Non è così per la pubblicità che nella fase iniziale è importante e va messa a regime quando la fedeltà e il posizionamento naturale avranno dispiegato alcuni effetti positivi. In ogni caso, significa lavorare per avere un traffico  portato dalla pubblicità che non superi il 30% del traffico totale.

Stagionalita’

Il vostro prodotto può vendersi regolarmente durante l’anno, ma è molto più normale che tutti i prodotti abbiano una qualche forma di stagionalità. Dopo il primo anno di esercizio capirete  meglio questo concetto, ma intanto immaginate che i flussi di acquisto non siano regolari ogni mese.

Il traffico

Il traffico naturale nel vostro ecommerce, all’inizio dell’attività è inesistente.  In attesa che si sviluppi e cresca, vale la pena pensare ad un investimento in traffico qualificato.

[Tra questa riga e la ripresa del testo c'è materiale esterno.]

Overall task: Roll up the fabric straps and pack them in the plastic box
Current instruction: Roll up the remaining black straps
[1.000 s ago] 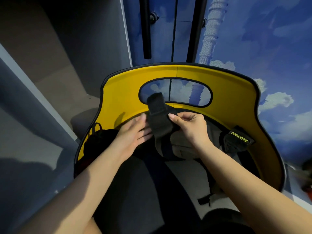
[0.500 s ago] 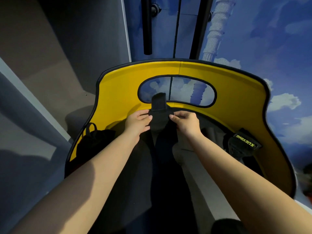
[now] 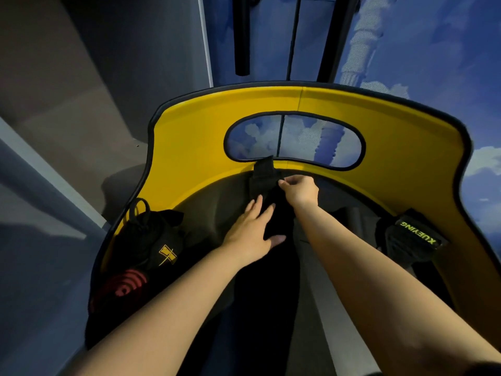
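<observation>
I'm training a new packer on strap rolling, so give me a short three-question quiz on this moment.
1. True or false: the left hand lies flat, fingers straight, on the black strap.
2. What does the right hand do with the strap? A) pinches its far end B) hovers clear of it C) rests flat on it
3. What word is printed in yellow-green on the rolled strap by the yellow wall on the right?

Key: 1 true; 2 A; 3 XUEYING
</observation>
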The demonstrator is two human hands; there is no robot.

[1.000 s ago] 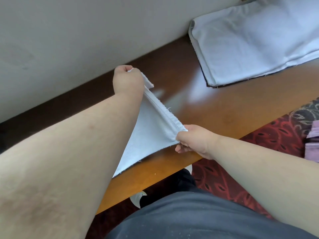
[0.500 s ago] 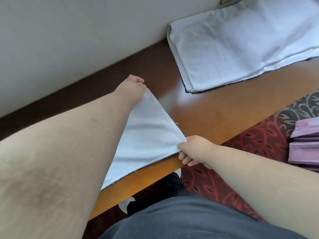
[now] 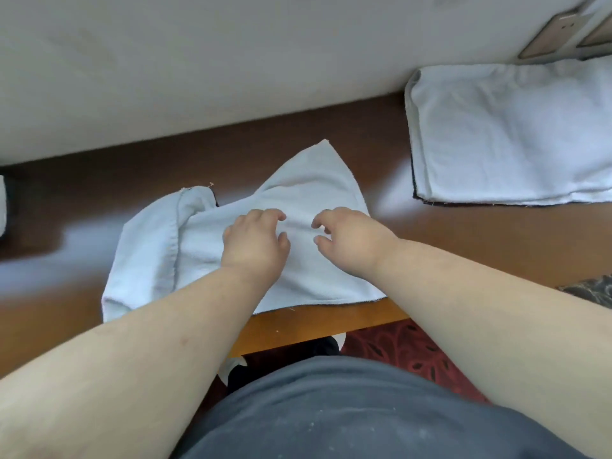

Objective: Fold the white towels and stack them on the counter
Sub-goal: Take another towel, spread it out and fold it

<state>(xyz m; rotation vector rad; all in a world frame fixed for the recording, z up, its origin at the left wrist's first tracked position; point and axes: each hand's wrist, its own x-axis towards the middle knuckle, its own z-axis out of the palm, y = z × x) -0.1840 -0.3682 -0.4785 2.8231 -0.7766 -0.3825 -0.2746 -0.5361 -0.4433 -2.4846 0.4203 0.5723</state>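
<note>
A small white towel (image 3: 308,193) lies rumpled on the wooden counter (image 3: 463,240), its left side bunched and folded over. Both hands hover over or rest on its middle. My left hand (image 3: 255,241) has loosely curled fingers above the cloth and holds nothing that I can see. My right hand (image 3: 347,240) sits just to the right of it, fingers bent, fingertips at the towel's surface. A stack of folded white towels (image 3: 510,134) lies at the back right of the counter, against the wall.
A pale wall (image 3: 198,61) runs along the back of the counter. The counter's front edge (image 3: 314,323) is just below the towel. Red patterned carpet (image 3: 397,346) shows beyond it. A white object (image 3: 2,207) sits at the far left edge.
Both hands have let go of the towel's edge, which was stretched taut between them. The towel now lies slack on the counter, and the hands have come together over its middle.
</note>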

E’ il momento di scegliere bene cosa fare: pagare e buttar via danaro inutilmente è un attimo. Pagare ed ottenere risultati misurabili – non miracoli – è frutto di un lavoro ben fatto.

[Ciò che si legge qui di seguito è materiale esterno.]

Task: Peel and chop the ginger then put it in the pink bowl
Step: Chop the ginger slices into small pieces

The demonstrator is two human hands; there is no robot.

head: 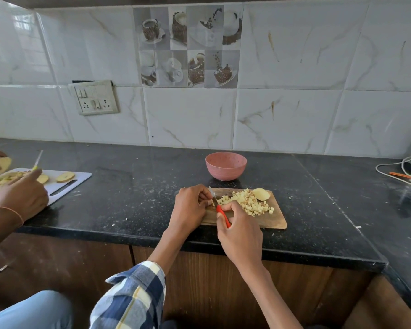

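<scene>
A wooden cutting board [277, 222] lies at the counter's front edge. On it sits a pile of diced ginger [249, 203], with a larger peeled ginger chunk [261, 194] at its far right. My right hand [239, 230] grips a red-handled knife [222, 214], the blade pointing up-left to the pile's left end. My left hand [189, 206] has its fingers curled at the blade and holds a small ginger piece that is mostly hidden. The pink bowl [226, 166] stands behind the board; its inside is not visible.
Another person's hand [22, 194] works at the left over a white cutting board [64, 184] with sliced pieces and a yellow-handled knife [36, 162]. A kettle base with white cable [403, 172] sits at the far right. The black counter [128, 186] is dusted with small scraps.
</scene>
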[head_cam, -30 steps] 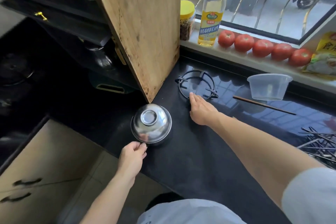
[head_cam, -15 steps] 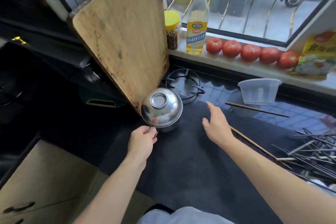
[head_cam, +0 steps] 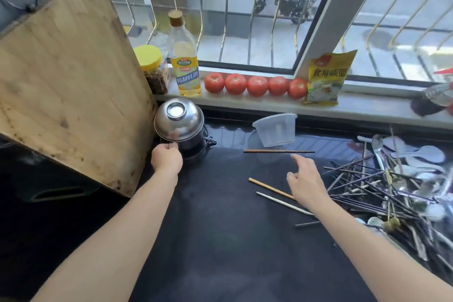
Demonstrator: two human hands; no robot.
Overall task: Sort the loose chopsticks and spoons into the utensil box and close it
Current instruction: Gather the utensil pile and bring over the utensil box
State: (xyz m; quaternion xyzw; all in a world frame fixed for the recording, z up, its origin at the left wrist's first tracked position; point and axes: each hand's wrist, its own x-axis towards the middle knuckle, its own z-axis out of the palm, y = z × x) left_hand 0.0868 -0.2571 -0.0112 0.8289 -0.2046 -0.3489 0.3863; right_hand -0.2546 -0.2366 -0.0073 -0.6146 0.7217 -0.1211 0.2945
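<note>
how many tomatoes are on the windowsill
5. They sit in one row on the windowsill, between the cooking wine bottle and the yellow packet: tomatoes at and. None looks hidden.

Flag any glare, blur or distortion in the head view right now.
Head view: hard daylight from the window; specular hotspot on the upturned steel bowl; the glossy black counter mirrors the window bars behind the clear plastic tub; wide-angle bowing of the cutting board; slight motion blur on the right hand.
</note>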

Costo di acquisizione di un cliente

Il valore di acquisizione di un cliente per tutta la vita è un concetto sconosciuto nell’ecommerce, perché la fedeltà è bassa. Nel settore industriale o nella distribuzione il valore di acquisizione di un cliente per la vita è un concetto diffuso, ma essendo un costo alto, viene anche spalmato in più settori.  A fianco di questo concetto ci sono quelli di fedeltà e lealtà.

Fedeltà e lealtà

L’ecommerce è conosciuto per essere un settore a bassa fedeltà, soprattutto perché chi gestisce l’ecommerce non si occupa di fedeltà. E’ però ovvio che un riordino di un cliente abituale è interessante, perché il suo costo di acquisizione è già pagato. Certo che per tornare ha individuato qualcosa che vale la pena, e questo qualcosa è comunque un punto di vantaggio per l’ecommerce ed un costo per l’impresa.
Inoltre costa anche mantenere fedele un cliente, perché dovrete inviargli una newsletter, prevedere degli strumenti di aggancio ulteriore, volantini su pacchi, offerte, proposte…

Attività generata

Questa è la voce che molti imprenditori dimenticano di inserire, salvo poi scoprire che i costi da attività generata sono importanti. Un conto è fare un pacco al giorno o venti alla settimana, tutto sopportabile nell’ambito della gestione personale. Un conto è avere da spedire 300/400 ordini al giorno.
Sostenibile non è solo un aggettivo di moda in un momento come l’attuale. La vostra attività economica deve essere sostenibile; e lo diventa se pensate in grande ed agite un pezzo alla volta con buona coscienza.